[Histonet] More on H202 issues

[Lewis, Patrick]

Hi Everyone

Thanks for your responses.

I am looking at cell surface markers,
Sorry I should have said.

Based on what I found out below:

Methanol is out, even though I agree that Methanol does enhance the effect of H202 blocking.
(I suppose I could try it to see how much/if any epitope loss there is in relation to H202 quenching,  At least It would help identifying false positives that are actually H202 artifacts.)

Also it looks like increasing the concentration of H202 is out.

As to when though,

It looks like with cell surface markers I should block after the primary, or even after the 2ndary?
Can I do that successfully with a HRP labeled 2ndary?

thoughts?

Patrick.


What solutions or reagents should I use to dilute hydrogen peroxide
Methanol, PBS, distilled water or saline can be used to dilute hydrogen peroxide. Morphology of blood smears and peroxidase-rich tissues could be damaged by the aqueous hydrogen peroxide solution. Therefore, methanol is a better choice in this case.
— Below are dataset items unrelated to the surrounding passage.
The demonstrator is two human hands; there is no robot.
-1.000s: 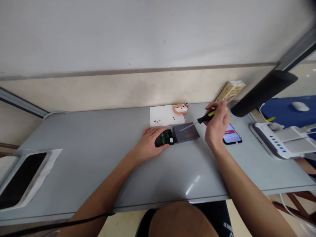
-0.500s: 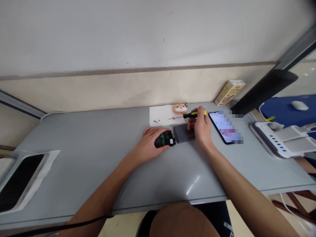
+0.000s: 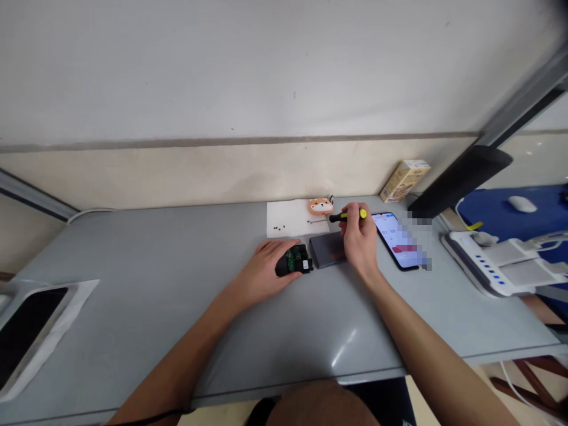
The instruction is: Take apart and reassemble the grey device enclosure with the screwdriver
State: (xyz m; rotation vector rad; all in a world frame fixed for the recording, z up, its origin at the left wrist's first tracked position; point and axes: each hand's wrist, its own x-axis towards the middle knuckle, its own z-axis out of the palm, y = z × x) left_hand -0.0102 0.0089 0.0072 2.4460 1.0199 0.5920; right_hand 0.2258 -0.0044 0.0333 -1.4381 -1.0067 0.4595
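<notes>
My left hand is wrapped round a black computer mouse with its cover off, a green circuit board showing. The mouse rests on the grey table. My right hand grips a screwdriver with a black and yellow handle. Its thin shaft slants left over a white sheet of paper, the tip by a small dark speck like a screw. Several tiny dark screws lie further left on the sheet. Under and beside my right hand sits a flat dark grey box, close to the mouse.
An orange animal-face case sits on the paper's back corner. Rightward are a lit phone, a carton, a black cylinder and a white power strip with plugs. A black-screened device lies far left.
The camera view has tipped slightly upward, so the table appears lower. The screwdriver's tip has shifted a little right over the paper. My left hand keeps its hold on the mouse.
</notes>
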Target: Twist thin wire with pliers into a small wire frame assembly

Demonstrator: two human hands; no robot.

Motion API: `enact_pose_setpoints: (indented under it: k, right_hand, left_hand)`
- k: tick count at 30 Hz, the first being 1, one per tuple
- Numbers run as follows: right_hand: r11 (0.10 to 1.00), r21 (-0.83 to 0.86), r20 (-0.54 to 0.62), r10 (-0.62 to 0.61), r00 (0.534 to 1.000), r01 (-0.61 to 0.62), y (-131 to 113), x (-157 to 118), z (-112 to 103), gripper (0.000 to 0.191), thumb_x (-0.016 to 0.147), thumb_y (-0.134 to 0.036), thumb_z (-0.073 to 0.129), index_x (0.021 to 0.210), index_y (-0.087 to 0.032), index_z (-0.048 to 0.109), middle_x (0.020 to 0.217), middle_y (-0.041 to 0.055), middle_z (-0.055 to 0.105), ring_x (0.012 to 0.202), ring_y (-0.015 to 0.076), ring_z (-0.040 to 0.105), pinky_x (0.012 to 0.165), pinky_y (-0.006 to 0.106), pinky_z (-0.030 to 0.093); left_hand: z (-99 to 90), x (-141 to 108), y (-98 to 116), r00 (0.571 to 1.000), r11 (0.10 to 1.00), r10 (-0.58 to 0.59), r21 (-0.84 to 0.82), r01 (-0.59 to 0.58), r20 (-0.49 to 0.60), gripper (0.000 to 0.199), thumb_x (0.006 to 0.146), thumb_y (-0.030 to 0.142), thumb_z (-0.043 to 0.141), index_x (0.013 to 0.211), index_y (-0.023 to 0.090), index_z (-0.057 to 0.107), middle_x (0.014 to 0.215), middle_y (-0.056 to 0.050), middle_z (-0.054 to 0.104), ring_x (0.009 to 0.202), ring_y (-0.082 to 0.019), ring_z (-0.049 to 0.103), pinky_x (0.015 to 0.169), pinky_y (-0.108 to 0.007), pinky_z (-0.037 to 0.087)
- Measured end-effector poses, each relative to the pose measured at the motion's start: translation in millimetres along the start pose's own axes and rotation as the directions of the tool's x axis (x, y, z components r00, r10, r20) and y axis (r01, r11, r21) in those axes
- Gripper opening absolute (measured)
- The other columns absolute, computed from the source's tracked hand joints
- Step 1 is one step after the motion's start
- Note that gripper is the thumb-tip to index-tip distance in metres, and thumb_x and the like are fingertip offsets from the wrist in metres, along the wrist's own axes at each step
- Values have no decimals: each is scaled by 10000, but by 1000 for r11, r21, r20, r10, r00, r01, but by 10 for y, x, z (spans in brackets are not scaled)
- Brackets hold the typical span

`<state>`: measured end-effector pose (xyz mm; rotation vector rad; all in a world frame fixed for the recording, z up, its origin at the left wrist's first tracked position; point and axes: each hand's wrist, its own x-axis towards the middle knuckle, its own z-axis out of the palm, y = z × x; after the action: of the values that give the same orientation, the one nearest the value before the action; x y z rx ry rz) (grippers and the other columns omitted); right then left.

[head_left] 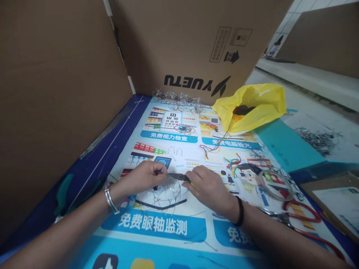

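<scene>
My right hand (pixel 209 186) is closed around a pair of small pliers (pixel 177 176), whose jaws point left at the fingertips of my other hand. My left hand (pixel 146 175) pinches the end of a thin wire piece with transparent parts (pixel 169 186). That piece hangs just below the pliers, over the printed sheet (pixel 196 213). The jaw tips meet the left fingers, and the exact spot they grip is hidden. Several loose thin wires (pixel 206 243) lie on the sheet nearer to me.
Red-handled scissors (pixel 288 218) and a round transparent container (pixel 276 185) lie at right. Coloured cords (pixel 210 149) lie near a yellow bag (pixel 252 104). Transparent wire pieces (pixel 179 96) line the back by the cardboard wall (pixel 174 45). Green-handled tool (pixel 64 192) sits left.
</scene>
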<state>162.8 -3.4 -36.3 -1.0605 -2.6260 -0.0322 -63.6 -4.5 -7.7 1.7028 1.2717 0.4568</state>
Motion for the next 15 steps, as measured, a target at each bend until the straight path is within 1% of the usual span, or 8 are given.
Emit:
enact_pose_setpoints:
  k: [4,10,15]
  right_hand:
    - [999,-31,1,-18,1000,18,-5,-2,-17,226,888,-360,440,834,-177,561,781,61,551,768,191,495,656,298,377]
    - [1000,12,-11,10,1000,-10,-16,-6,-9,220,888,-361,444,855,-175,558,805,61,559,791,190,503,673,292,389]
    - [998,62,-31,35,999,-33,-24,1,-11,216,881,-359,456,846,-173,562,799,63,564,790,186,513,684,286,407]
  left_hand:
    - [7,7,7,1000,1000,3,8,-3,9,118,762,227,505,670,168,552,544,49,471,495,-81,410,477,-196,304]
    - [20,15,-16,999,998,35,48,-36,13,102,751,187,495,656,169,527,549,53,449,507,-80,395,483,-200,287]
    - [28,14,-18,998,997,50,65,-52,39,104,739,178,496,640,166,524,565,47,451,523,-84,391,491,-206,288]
Some cell surface markers are very sensitive to methanol/hydrogen peroxide quenching, reducing the staining of antigenic site, particularly on frozen sections. So using hydrogen peroxide in PBS is recommended for cell surface or membrane markers.

What concentration of hydrogen peroxide is commonly used
3% hydrogen peroxide is commonly used to block endogenous peroxidase activity. However, certain tissues/cells/antigen (i.e. cell surface markers such as CD4) can be destroyed by high concentration of hydrogen peroxide. So a lower concentration (0.3%) should be used.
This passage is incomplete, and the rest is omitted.